Fresque fulgurante, captivante et glaciale

Le Mage du Kremlin est le roman d’un réel impitoyable, entre les désillusions d’un peuple humilié, la folie d’un homme (Poutine), l’intelligence brutale d’un «  mage  » (Sourkov, le chantre du chaos, à qui l’on doit les concepts de «  verticalité du pouvoir  » et de «  démocratie souveraine  ») et le cynisme des Américains – l’histoire glorieuse d’un peuple jamais vaincu  ?

Giuliano da Empoli signe là son premier roman. Ancien conseiller politique de Matteo Renzi, auteur de plusieurs essais, il utilise la fiction pour cette fresque fulgurante, captivante et glaciale. Du grand art, un grand roman russe moderne, voir postmoderne.

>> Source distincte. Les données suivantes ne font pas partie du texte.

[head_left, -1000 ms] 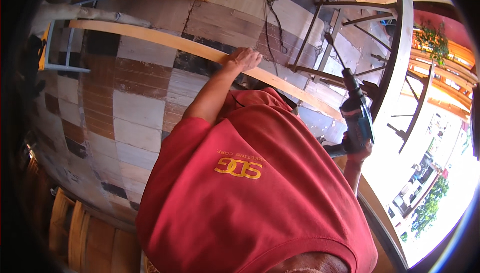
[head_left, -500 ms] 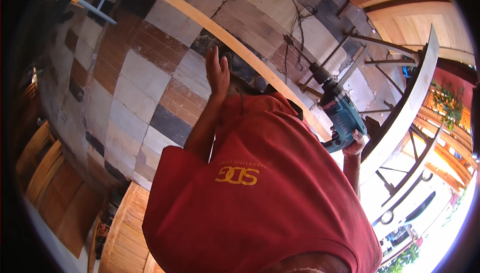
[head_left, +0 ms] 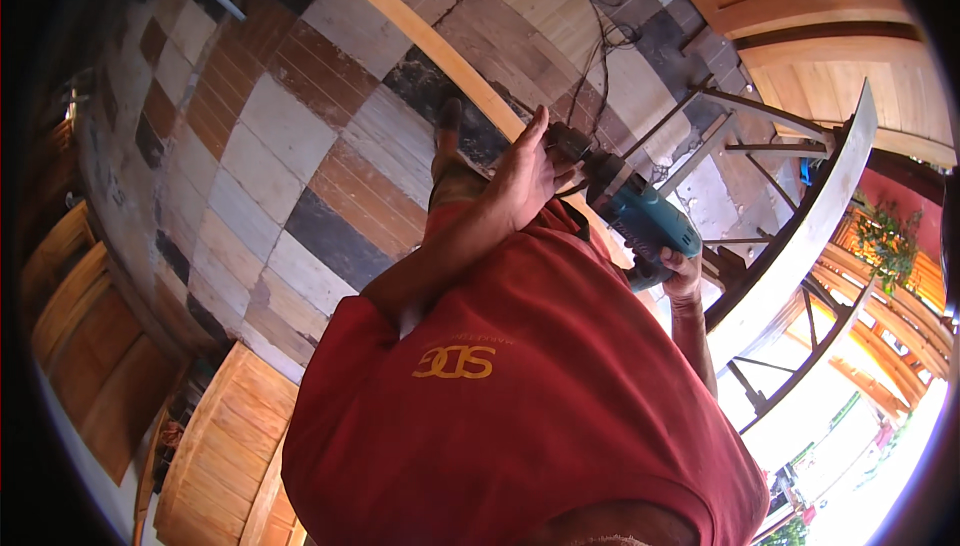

Si les jurés de l’académie Goncourt n’ont pas réussi à se mettre d’accord, l’enjeu n’était pas le choix entre deux titres, mais entre deux visions de la littérature. Un des jurés du prix, Tahar Ben Jelloun, à propos de Vivre vite, et malgré la bienséance qui l’oblige à un minimum de réserve, a déclaré  : «  C’est un petit livre, il n’y a pas d’écriture.  » Il a tort, Vivre vite est un très bon livre. Lorsqu’il précise que Le Mage du Kremlin est «  un grand livre qui nous éclaire sur l’époque  », il a raison.